_Work to complete_
Find the word "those" in the listing, and copy out each line where it turns up.
Segment Start: Dataset extract
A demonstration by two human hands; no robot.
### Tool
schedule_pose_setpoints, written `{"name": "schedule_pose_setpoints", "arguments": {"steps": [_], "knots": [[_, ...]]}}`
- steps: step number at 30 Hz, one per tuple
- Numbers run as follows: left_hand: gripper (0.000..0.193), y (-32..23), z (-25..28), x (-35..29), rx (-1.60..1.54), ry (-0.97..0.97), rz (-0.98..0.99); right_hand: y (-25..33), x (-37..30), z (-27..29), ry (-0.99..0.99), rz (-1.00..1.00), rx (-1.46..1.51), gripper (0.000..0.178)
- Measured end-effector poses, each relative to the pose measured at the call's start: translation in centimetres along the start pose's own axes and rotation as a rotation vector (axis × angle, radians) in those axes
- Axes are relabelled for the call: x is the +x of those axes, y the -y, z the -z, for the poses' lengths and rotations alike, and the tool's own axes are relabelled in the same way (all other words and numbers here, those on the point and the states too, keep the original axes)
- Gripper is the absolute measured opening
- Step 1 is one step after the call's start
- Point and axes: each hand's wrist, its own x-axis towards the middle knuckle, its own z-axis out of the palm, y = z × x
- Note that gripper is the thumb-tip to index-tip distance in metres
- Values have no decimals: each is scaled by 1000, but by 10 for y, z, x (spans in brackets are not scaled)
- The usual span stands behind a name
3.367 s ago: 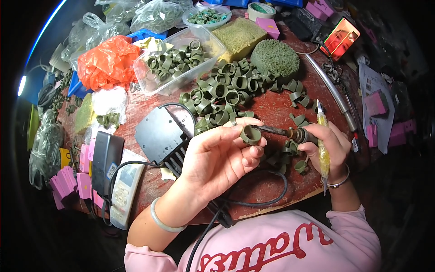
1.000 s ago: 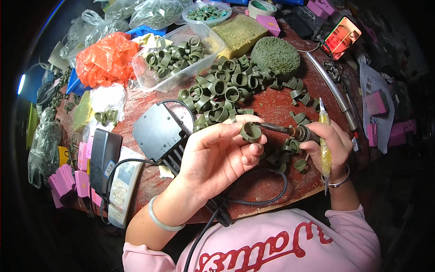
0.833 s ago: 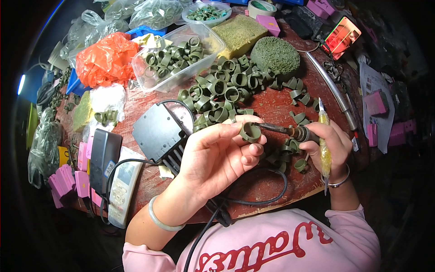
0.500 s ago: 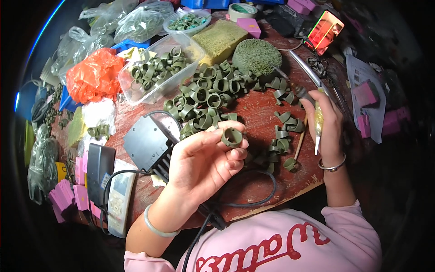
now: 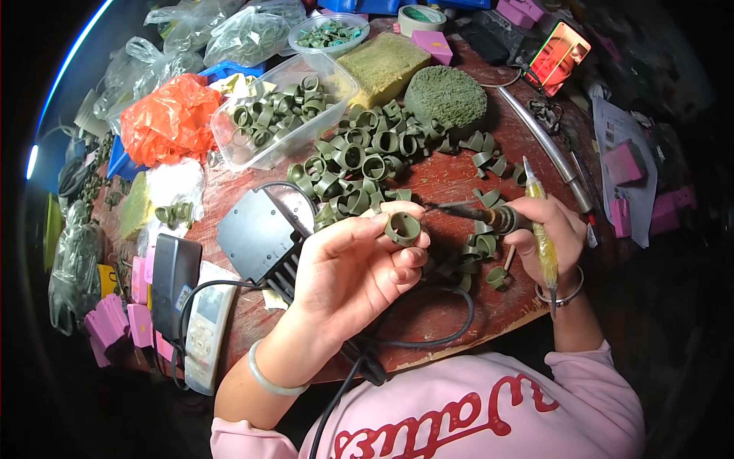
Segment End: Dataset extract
_Final answer_
- Measured end-effector poses, each relative to the pose measured at the call's start: translation in centimetres along the start pose's own axes and rotation as a rotation vector (axis × angle, radians) in those axes
- Axes are relabelled for the call: x is the +x of those axes, y the -y, z the -z, for the poses' lengths and rotations alike, and the tool's own axes are relabelled in the same way (all other words and numbers here, those on the point and the states too, keep the original axes)

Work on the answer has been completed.